7th President of the College of the Atlantic
- Incumbent
- Assumed office July 1, 2024
- Preceded by: Darron Collins

Personal details
- Born: Ohio, U.S.
- Education: Earlham College (BA) University of Utah (PhD)

= Sylvia Torti =

American writer, ecologist, and administrator

Sylvia D. Torti is an American writer, ecologist, and academic administrator who is the president of the College of the Atlantic. She was dean of the honors college at the University of Utah from 2012 to 2023.

On April 15th, 2026, she was named the future president of Westminster University.

== Life ==
Torti was born and raised in Ohio. Her father is Argentine and she speaks English, Spanish, and Danish. She earned a B.A. from Earlham College in 1992. Torti completed a Ph.D. in biology at the University of Utah in 1998, which focused on monodominance of tropical trees in Panama, Trinidad, and the Democratic Republic of the Congo.

After graduation, Torti was the University of Utah's Bonderman Field Station director before she became the Honors College Dean.

From 2011 to 2018, Torti was the Associate Director of the interdisciplinary collective Mapping Meaning.

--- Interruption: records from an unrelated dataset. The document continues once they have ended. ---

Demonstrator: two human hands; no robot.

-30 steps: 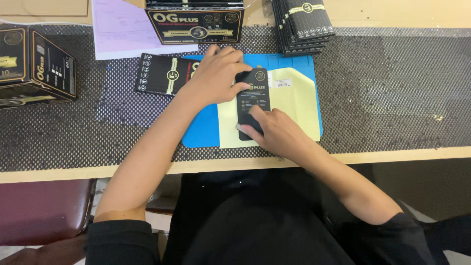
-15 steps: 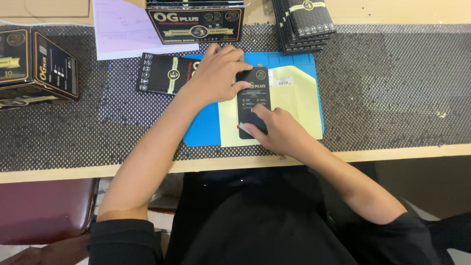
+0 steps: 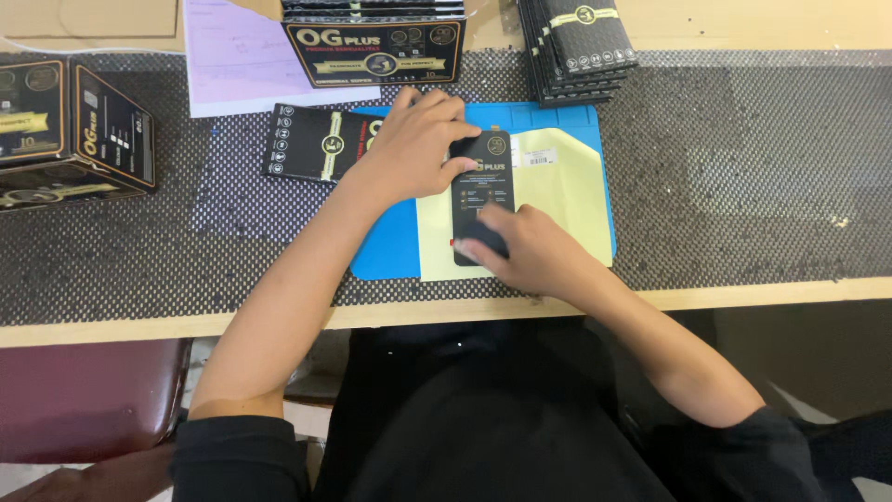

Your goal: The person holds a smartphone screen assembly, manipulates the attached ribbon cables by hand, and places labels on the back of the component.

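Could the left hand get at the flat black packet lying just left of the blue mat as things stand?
Probably yes. The left hand rests on the blue mat, right beside the black packet, which lies flat and uncovered on the dotted table cover.

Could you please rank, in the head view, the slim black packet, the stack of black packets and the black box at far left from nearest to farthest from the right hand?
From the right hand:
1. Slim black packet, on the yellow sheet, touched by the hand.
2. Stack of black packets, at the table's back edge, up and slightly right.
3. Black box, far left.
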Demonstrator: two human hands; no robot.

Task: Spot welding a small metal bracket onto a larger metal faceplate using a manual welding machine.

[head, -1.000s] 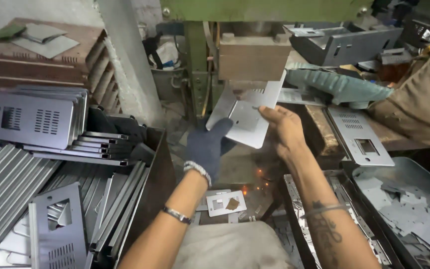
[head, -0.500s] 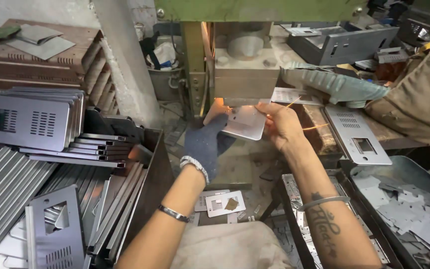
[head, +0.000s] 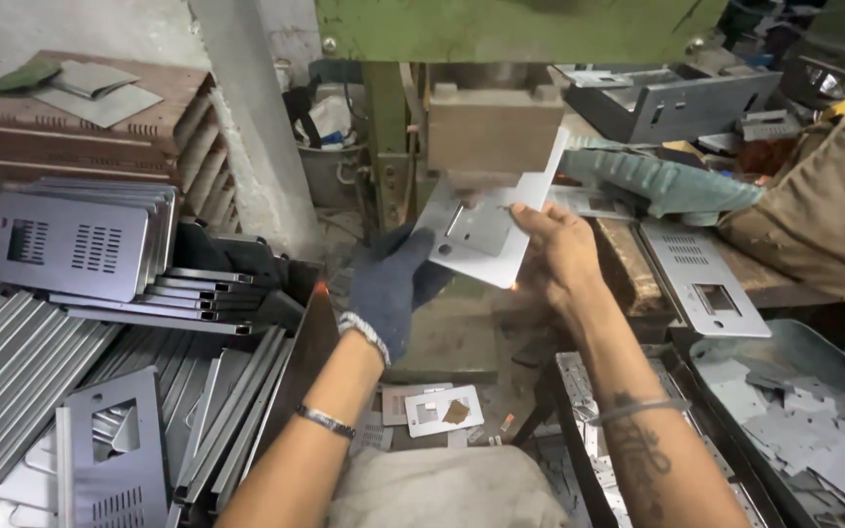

Torti was dean of the University of Utah Honors College from 2012 to 2023. In April 2024, Torti was named the incoming president of the College of the Atlantic. She succeed Darron Collins as the seventh president on July 1.

Torti has published various works throughout her career as a writer, including her 2017 novel, Cages.

== Books ==
Slyvia Torti has published numerous books as a writer. The Scorpions Tail written in 2005 won the Miguel Mármol Prize, which is awarded to a Latinx writer with the best fictional debut in writing. Cages written in 2017 won the Nicholas Schaffner Award for Music in Literature.